[MATERIAL SHOWN]
———
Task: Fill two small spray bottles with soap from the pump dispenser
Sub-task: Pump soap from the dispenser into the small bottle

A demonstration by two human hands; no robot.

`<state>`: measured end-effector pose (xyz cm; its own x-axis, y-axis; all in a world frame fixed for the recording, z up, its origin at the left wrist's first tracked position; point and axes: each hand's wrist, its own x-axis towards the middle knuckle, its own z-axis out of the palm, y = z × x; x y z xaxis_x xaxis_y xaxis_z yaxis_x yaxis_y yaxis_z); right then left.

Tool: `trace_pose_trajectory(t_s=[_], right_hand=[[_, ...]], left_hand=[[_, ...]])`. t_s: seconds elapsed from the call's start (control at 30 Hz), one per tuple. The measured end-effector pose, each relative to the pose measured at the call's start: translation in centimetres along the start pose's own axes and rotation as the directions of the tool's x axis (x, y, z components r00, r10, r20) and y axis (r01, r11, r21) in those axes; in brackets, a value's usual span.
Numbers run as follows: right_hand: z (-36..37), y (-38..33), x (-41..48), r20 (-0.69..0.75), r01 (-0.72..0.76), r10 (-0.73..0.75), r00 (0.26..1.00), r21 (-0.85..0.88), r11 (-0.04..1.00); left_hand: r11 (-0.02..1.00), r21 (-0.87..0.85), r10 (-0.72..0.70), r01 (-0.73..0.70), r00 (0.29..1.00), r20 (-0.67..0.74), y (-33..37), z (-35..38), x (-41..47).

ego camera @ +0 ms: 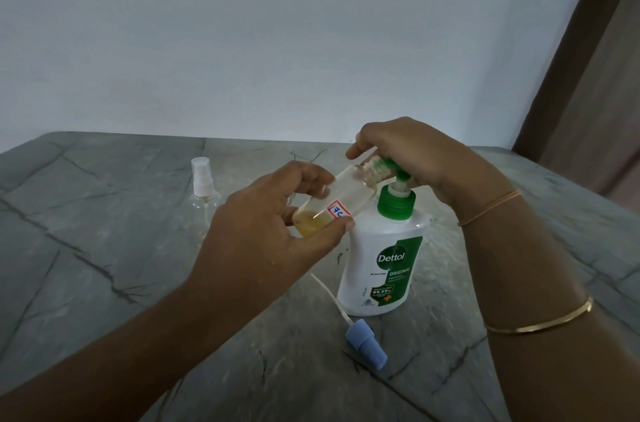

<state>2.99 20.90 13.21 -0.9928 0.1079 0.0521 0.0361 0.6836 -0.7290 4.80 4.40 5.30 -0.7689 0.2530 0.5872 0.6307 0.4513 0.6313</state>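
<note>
My left hand (273, 231) grips a small clear spray bottle (346, 198) with a red-edged label, tilted so its open neck meets the green nozzle of the pump dispenser (381, 266). Yellow soap pools at the bottle's lower end. My right hand (419, 158) rests on top of the green pump head, fingers curled over it. The white dispenser stands upright on the grey table (104, 266). A blue spray cap (367, 345) with its white tube lies on the table in front of the dispenser. A second clear spray bottle (204, 193), white cap on, stands at the left.
A pale wall rises behind the table's far edge. A brown door frame (571, 75) runs down the right side. The table's right edge slopes away near my right forearm.
</note>
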Motion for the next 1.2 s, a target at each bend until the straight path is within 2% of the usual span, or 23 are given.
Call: trace_pose_trajectory(t_s=[0.2,0.37,0.47,0.57,0.67,0.83,1.07,1.2], right_hand=[[0.0,0.3,0.0,0.123,-0.1,0.106,0.987,-0.053,0.994],[0.5,0.8,-0.2,0.171,-0.11,0.114,0.979,-0.036,0.993],[0.7,0.7,-0.1,0.134,-0.065,0.066,0.989,-0.011,0.998],[0.3,0.5,0.2,0.027,-0.02,0.018,0.999,0.075,0.997],[0.3,0.2,0.1,-0.028,0.001,0.001,1.0,0.063,0.998],[0.2,0.1,0.0,0.009,-0.025,0.024,1.0,0.09,0.996],[0.6,0.4,-0.4,0.113,-0.116,0.114,0.987,0.007,0.993],[0.7,0.5,-0.3,0.109,-0.081,0.077,0.991,0.031,0.996]], left_hand=[[1.0,0.004,0.013,-0.013,1.0,-0.019,0.0,0.1,0.1],[1.0,-0.023,-0.007,0.007,1.0,-0.009,-0.5,0.4,-0.2],[0.999,-0.037,-0.014,0.014,1.0,-0.014,-0.4,0.4,-0.1],[0.998,-0.059,-0.015,0.014,1.0,-0.027,-0.4,0.3,0.1],[0.998,-0.065,-0.006,0.004,0.999,-0.035,-0.5,0.4,0.0],[0.998,-0.067,0.015,-0.018,0.999,-0.052,-0.9,1.1,-0.5],[0.997,-0.049,0.049,-0.051,0.998,-0.047,-1.6,1.7,-0.7],[0.998,-0.055,0.039,-0.042,0.998,-0.053,-1.7,1.6,-0.8]])
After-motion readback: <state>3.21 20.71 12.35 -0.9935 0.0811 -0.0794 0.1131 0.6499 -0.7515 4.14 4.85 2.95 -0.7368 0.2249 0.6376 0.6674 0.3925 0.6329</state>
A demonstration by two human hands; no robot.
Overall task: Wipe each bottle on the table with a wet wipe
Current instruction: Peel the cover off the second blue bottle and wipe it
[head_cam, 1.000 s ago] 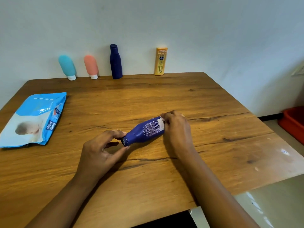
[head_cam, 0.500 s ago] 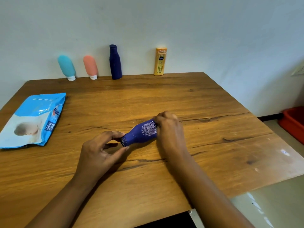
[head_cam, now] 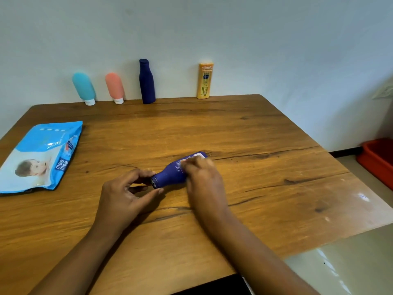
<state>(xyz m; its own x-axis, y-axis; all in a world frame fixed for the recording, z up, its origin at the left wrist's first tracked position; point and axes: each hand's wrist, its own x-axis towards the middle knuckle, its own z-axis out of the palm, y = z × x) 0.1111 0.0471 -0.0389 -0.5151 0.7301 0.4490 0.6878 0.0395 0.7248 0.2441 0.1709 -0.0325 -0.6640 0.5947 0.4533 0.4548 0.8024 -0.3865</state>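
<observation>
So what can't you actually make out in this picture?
Head view, the only one:
- Any wet wipe: the right hand is motion-blurred and covers that part of the blue bottle.
- Its cap end: mostly behind the left hand.
- Yellow bottle: label text too small.
- Red tub: cut off by the right edge.

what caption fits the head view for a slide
Left hand pinches the lying bottle by its cap; right hand covers its body.

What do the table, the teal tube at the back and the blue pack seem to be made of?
Table: wood or wood-look laminate, satin; grain lines and dark cracks show, with sheen at the right edge.
Teal tube: probably soft plastic or silicone, matte; rounded, no glare.
Pack: thin plastic film, glossy; wrinkles catch bright highlights.
</observation>
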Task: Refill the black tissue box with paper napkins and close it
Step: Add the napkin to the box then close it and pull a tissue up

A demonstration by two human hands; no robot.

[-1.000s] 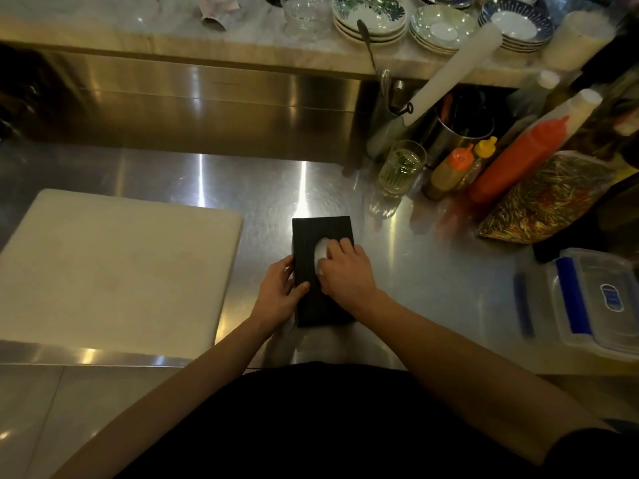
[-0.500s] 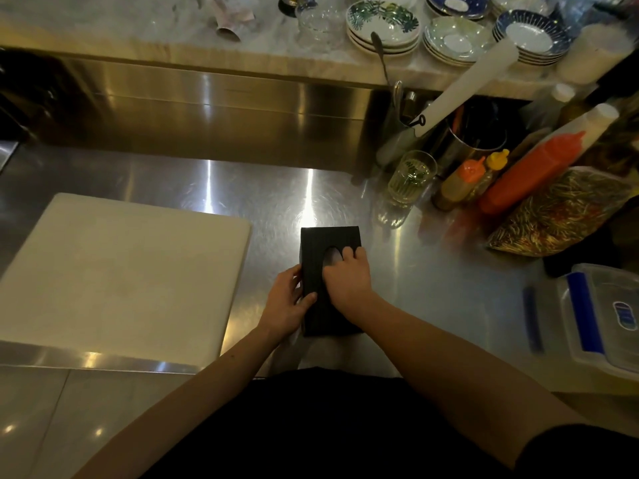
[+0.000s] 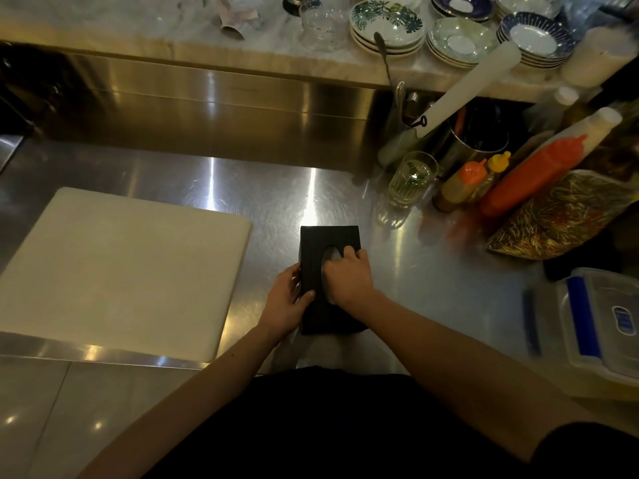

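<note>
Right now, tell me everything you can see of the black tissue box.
The black tissue box lies flat on the steel counter, a matte rectangular block with an oval opening on top showing white inside. The left hand holds its left side; the right hand rests on top, fingers at the opening.

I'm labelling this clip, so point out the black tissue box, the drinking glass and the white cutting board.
black tissue box (image 3: pixel 328 236), head view, bare top face beyond the oval opening
drinking glass (image 3: pixel 411 179), head view, side wall
white cutting board (image 3: pixel 121 267), head view, middle of its top
</note>
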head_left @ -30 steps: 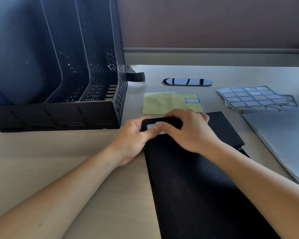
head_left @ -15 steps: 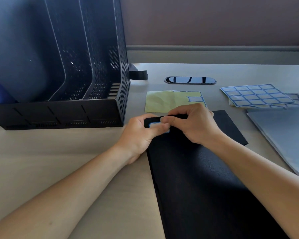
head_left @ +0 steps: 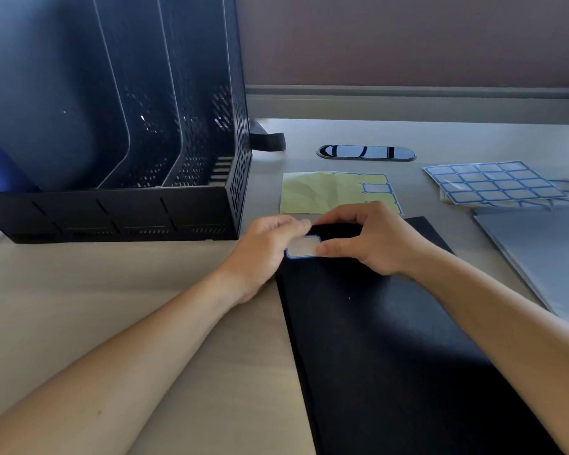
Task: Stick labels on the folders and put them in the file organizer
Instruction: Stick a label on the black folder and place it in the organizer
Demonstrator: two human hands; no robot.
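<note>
Your left hand (head_left: pixel 270 249) grips the black folder (head_left: pixel 391 339) at its far left corner, where your right hand (head_left: pixel 375 244) pinches the blue-bordered label (head_left: pixel 302 248).

A black folder (head_left: pixel 391 339) lies flat on the near right, its long side running near to far, with one white, blue-edged label (head_left: pixel 302 247) lying flat at its far left corner. Just beyond it lies a yellowish backing sheet (head_left: pixel 322 192), nearly stripped, with a label left at its right side; farther right lie full label sheets (head_left: pixel 493 182) stacked loosely, and a grey folder (head_left: pixel 539 251) flat at the right edge. The black perforated file organizer (head_left: pixel 112 208) stands upright at the far left, its slots open towards the near side.
</note>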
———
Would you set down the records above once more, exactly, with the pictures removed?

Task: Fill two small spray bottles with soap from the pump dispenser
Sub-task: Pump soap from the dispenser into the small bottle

A demonstration by two human hands; no robot.

`<state>`: measured end-effector pose (xyz cm; its own x-axis, y-axis; all in a world frame fixed for the recording, z up, its origin at the left wrist's first tracked position; point and axes: each hand's wrist, its own x-axis towards the middle knuckle, its own z-axis out of the palm, y = z × x; x y z xaxis_x xaxis_y xaxis_z yaxis_x yaxis_y yaxis_z); right then left.

Tool: `trace_pose_trajectory(t_s=[_], right_hand=[[_, ...]], left_hand=[[_, ...]])`. t_s: seconds elapsed from the call's start (control at 30 Hz), one per tuple. The measured end-effector pose, each relative to the pose measured at the call's start: translation in centimetres along the start pose's own axes and rotation as the directions of the tool's x axis (x, y, z components r00, r10, r20) and y axis (r01, r11, r21) in those axes; in brackets, a value's usual span.
Numbers run as follows: right_hand: z (-36..37), y (-38..33), x (-41..48), r20 (-0.69..0.75), r01 (-0.72..0.76), r10 (-0.73..0.75), r00 (0.26..1.00), r21 (-0.85..0.88), r11 (-0.04..1.00); left_hand: r11 (-0.02..1.00), r21 (-0.87..0.85), r10 (-0.72..0.70), r01 (-0.73..0.70), r00 (0.29..1.00), r20 (-0.67..0.74), y (-33..37), z (-35..38), x (-41..47).

ego camera @ +0 ms: 

<state>2.99 20.90 13.21 -0.9928 0.1079 0.0521 0.0361 0.6836 -0.7290 4.80 4.40 5.30 -0.7689 0.2530 0.5872 0.6307 0.4513 0.6313</state>
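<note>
My left hand (273, 231) grips a small clear spray bottle (346, 198) with a red-edged label, tilted so its open neck meets the green nozzle of the pump dispenser (381, 266). Yellow soap pools at the bottle's lower end. My right hand (419, 158) rests on top of the green pump head, fingers curled over it. The white dispenser stands upright on the grey table (104, 266). A blue spray cap (367, 345) with its white tube lies on the table in front of the dispenser. A second clear spray bottle (204, 193), white cap on, stands at the left.
A pale wall rises behind the table's far edge. A brown door frame (571, 75) runs down the right side. The table's right edge slopes away near my right forearm.
</note>
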Motion for the next 1.2 s, a target at each bend until the straight path is within 2% of the usual span, or 23 are given.
Call: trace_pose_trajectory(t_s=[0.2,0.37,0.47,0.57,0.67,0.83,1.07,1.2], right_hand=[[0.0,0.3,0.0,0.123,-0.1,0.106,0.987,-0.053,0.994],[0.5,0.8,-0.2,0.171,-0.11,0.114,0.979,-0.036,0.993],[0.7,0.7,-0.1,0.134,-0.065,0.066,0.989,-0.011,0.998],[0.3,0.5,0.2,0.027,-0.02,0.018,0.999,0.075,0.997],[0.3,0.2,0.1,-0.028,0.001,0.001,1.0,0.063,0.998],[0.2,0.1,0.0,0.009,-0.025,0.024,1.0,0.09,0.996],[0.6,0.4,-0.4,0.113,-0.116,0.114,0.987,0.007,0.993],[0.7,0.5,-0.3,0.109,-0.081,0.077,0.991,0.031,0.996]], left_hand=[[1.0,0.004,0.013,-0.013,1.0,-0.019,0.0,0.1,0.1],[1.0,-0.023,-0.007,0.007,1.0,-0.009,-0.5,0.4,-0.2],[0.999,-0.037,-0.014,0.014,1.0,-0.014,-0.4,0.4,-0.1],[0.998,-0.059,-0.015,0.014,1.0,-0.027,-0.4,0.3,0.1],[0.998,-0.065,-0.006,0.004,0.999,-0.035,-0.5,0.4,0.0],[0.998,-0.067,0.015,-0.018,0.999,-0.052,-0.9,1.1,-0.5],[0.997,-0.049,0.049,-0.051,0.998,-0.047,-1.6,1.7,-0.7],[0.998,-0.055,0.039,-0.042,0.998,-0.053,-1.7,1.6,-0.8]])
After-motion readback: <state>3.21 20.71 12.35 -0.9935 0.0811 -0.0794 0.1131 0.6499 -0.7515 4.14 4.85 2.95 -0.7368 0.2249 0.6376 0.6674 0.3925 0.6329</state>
A demonstration by two human hands; no robot.
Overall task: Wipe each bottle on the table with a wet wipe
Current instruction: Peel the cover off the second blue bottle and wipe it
[head_cam, 1.000 s ago] 
[head_cam, 0.500 s ago] 
[head_cam, now] 
<state>(xyz m; its own x-axis, y-axis; all in a world frame fixed for the recording, z up, its origin at the left wrist's first tracked position; point and axes: each hand's wrist, its own x-axis towards the middle knuckle, its own z-axis out of the palm, y = z × x) 0.1111 0.0471 -0.0389 -0.5151 0.7301 0.4490 0.6878 0.0395 0.7248 0.2441 0.1709 -0.0325 -0.6640 0.5947 0.4533 0.4548 0.8024 -0.3865</state>
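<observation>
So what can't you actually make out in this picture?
Head view, the only one:
- Any wet wipe: the right hand is motion-blurred and covers that part of the blue bottle.
- Its cap end: mostly behind the left hand.
- Yellow bottle: label text too small.
- Red tub: cut off by the right edge.

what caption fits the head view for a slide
Left hand pinches the lying bottle by its cap; right hand covers its body.

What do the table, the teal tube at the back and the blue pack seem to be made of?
Table: wood or wood-look laminate, satin; grain lines and dark cracks show, with sheen at the right edge.
Teal tube: probably soft plastic or silicone, matte; rounded, no glare.
Pack: thin plastic film, glossy; wrinkles catch bright highlights.
</observation>
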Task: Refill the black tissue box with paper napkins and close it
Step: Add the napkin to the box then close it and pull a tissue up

A demonstration by two human hands; no robot.

[-1.000s] 
[-0.500s] 
[+0.000s] 

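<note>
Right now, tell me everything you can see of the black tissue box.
The black tissue box lies flat on the steel counter, a matte rectangular block with an oval opening on top showing white inside. The left hand holds its left side; the right hand rests on top, fingers at the opening.

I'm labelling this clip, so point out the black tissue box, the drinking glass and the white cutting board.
black tissue box (image 3: pixel 328 236), head view, bare top face beyond the oval opening
drinking glass (image 3: pixel 411 179), head view, side wall
white cutting board (image 3: pixel 121 267), head view, middle of its top
</note>
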head_left @ -30 steps: 
head_left @ -15 steps: 
head_left @ +0 steps: 
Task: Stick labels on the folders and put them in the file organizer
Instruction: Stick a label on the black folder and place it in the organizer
Demonstrator: two human hands; no robot.
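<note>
Your left hand (head_left: pixel 270 249) grips the black folder (head_left: pixel 391 339) at its far left corner, where your right hand (head_left: pixel 375 244) pinches the blue-bordered label (head_left: pixel 302 248).

A black folder (head_left: pixel 391 339) lies flat on the near right, its long side running near to far, with one white, blue-edged label (head_left: pixel 302 247) lying flat at its far left corner. Just beyond it lies a yellowish backing sheet (head_left: pixel 322 192), nearly stripped, with a label left at its right side; farther right lie full label sheets (head_left: pixel 493 182) stacked loosely, and a grey folder (head_left: pixel 539 251) flat at the right edge. The black perforated file organizer (head_left: pixel 112 208) stands upright at the far left, its slots open towards the near side.
</note>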

The exercise is done now.